Companies exist only to trade-nothing else

Article by John Blundell in The Business

GENERAL Electric, almost the textbook model of a successful corporation, and the company whose shares are most widely owned and traded on the planet, seems to have suffered an alarming spasm of nonsense.

It could just be a blip in an otherwise glorious history of market performance or it could token brain death among GE's directors. The company has just issued a 75-page document outlining its corporate social responsibility or CSR as it is known.

This is much more than the amiable PR flannel so beloved of annual reports. GE is declaring it has diverse duties to groups other than its shareholders, "beyond compliance" is their telling phrase. Of course, all companies have to conform to the law and to the lesser laws we call regulations. GE proposes to do more. It is undertaking to apply its own Kyoto criteria to minimise emissions... not to trade them but to be "good corporate citizens".
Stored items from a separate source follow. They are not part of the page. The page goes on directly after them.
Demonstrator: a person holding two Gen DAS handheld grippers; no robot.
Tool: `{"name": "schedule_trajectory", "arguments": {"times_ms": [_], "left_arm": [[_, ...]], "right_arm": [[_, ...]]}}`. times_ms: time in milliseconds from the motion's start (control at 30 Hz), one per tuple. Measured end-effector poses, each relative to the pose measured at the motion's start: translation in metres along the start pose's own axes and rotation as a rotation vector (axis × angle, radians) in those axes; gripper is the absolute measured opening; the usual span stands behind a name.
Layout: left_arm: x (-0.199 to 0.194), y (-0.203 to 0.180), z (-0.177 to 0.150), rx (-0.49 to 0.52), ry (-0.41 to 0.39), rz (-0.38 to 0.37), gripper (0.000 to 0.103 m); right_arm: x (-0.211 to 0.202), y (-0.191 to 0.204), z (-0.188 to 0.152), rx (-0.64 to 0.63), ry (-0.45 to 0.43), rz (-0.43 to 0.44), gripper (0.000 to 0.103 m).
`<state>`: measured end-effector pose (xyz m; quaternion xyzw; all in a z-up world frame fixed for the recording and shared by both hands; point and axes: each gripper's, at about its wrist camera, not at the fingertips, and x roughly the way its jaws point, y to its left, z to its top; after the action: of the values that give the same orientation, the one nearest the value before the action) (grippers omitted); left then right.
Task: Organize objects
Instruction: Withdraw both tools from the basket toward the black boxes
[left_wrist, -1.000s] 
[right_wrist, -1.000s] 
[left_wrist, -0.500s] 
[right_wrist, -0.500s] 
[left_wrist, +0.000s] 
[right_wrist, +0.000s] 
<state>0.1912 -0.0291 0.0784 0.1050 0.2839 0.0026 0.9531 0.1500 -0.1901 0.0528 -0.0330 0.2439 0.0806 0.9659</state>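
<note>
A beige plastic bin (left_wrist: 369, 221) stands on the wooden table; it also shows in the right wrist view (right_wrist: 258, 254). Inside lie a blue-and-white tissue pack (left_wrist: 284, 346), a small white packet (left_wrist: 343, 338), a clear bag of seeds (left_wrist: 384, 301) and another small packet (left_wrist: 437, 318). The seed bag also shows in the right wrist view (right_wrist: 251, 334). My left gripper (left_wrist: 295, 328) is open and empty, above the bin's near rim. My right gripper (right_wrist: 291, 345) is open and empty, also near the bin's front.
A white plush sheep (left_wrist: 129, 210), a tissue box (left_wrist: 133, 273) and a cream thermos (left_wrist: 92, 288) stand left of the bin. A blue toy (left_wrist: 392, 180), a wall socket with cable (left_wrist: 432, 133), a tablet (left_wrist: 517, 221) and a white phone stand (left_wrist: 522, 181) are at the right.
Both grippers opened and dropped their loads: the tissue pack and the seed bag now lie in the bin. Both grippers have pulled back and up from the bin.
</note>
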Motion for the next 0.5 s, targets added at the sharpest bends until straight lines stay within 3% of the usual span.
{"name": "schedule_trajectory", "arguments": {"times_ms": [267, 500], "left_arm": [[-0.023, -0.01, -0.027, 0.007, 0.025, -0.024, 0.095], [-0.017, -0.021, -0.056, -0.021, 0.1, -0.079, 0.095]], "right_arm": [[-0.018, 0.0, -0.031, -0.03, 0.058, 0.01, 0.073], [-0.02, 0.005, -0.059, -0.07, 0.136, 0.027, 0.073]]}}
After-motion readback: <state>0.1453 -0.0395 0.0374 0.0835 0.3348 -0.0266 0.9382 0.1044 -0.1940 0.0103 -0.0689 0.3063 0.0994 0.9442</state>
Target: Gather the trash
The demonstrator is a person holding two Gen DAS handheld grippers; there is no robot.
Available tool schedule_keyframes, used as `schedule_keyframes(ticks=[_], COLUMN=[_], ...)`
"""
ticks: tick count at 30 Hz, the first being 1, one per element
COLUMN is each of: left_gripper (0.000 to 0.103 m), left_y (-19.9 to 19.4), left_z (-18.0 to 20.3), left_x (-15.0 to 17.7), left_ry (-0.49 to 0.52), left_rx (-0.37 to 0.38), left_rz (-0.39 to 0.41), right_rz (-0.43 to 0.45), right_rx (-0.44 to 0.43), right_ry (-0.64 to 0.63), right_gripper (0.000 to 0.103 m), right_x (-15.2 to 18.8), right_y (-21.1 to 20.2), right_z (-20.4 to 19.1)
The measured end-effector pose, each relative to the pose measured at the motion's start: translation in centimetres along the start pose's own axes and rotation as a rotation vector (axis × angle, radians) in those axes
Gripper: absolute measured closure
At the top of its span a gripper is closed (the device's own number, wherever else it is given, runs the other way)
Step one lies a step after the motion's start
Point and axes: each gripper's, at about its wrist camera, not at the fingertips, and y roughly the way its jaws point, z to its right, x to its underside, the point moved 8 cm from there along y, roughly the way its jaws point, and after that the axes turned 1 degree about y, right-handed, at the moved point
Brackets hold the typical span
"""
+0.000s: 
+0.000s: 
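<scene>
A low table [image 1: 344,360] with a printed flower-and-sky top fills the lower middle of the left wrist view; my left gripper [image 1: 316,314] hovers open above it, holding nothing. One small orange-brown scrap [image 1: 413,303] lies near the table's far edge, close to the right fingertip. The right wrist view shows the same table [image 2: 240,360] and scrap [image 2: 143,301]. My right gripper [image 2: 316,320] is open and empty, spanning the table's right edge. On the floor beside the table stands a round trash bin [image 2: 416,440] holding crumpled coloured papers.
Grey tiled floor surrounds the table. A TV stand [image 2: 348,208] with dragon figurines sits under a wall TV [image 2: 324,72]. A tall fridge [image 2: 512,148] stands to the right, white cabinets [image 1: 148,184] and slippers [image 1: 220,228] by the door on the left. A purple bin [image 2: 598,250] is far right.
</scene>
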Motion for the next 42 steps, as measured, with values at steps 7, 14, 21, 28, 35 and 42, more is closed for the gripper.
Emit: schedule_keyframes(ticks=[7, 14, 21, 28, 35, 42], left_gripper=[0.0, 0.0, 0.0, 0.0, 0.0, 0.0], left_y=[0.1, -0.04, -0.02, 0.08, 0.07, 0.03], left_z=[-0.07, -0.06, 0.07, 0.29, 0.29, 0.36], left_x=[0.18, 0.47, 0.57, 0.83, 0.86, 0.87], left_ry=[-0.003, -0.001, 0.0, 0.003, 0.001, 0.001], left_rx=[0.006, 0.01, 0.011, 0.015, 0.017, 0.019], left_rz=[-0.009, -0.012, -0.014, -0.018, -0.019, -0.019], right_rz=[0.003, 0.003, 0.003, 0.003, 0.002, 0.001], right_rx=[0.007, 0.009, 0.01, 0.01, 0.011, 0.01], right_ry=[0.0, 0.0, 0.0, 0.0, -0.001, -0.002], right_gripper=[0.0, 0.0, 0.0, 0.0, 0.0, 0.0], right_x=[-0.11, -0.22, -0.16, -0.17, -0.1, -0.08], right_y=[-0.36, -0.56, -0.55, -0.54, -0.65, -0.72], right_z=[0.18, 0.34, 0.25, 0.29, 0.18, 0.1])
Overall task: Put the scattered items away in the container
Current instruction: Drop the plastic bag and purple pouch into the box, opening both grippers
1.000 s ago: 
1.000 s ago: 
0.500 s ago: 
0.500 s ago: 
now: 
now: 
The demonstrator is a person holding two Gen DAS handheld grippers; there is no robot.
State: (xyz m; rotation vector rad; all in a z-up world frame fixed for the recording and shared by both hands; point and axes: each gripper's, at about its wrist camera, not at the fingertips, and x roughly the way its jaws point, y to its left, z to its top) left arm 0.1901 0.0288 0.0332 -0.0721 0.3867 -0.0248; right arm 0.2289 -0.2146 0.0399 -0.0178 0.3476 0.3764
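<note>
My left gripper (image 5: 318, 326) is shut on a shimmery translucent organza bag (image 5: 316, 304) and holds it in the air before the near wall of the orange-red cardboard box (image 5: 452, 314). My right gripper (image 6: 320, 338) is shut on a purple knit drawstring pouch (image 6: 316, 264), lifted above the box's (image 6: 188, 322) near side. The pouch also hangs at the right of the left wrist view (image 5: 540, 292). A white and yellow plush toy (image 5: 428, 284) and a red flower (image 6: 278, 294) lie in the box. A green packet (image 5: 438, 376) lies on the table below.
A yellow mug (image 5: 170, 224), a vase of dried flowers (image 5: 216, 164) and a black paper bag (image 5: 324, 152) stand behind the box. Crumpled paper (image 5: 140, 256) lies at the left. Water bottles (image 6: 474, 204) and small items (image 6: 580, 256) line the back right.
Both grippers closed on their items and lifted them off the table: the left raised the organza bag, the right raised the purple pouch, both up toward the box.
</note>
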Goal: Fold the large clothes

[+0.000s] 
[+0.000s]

Am I being too literal? Does it matter if corporations start yearning for candy-floss expressions of civic virtue? I believe it does. Companies have evolved as legal personalities expressly to maximise profits for their owners. The joint stock company, with limited liability, has been an institutional dynamo. It is reasonable to argue mankind, or its capitalist patches, have lifted themselves out of generations of poverty through the phenomenon of defined ownerships that companies represent.

Once big corporations think their priorities are a fuzzy mixture of ecology, benevolence, philanthropy and transfer payments, they are near dissolution.

This is not to argue against every sort of good works. Rather it is to ask "who is doing what with whose assets?" I cannot have a whisper of criticism if Bill Gates chooses to spend his personal wealth on tackling Aids or enhancing education in Africa. I applaud every charitable act. Yet what Gates does with his own resources is utterly different from what he does with Microsoft's assets. This is not a petty quibble. Companies are mysterious creatures which, as Professor Ronald Coase has shown, reduce transaction costs within themselves and serve as centres of knowledge or competence.

The analogy is not perfect but if you regard different corporations as different organs within the economic body then they all have separate functions. A General Electric can be good at diverse functions - perhaps as a liver or pancreas. It cannot also be a white corpuscle or a ganglion. The familiar notion of the Division of Labour includes the implicit division of purpose.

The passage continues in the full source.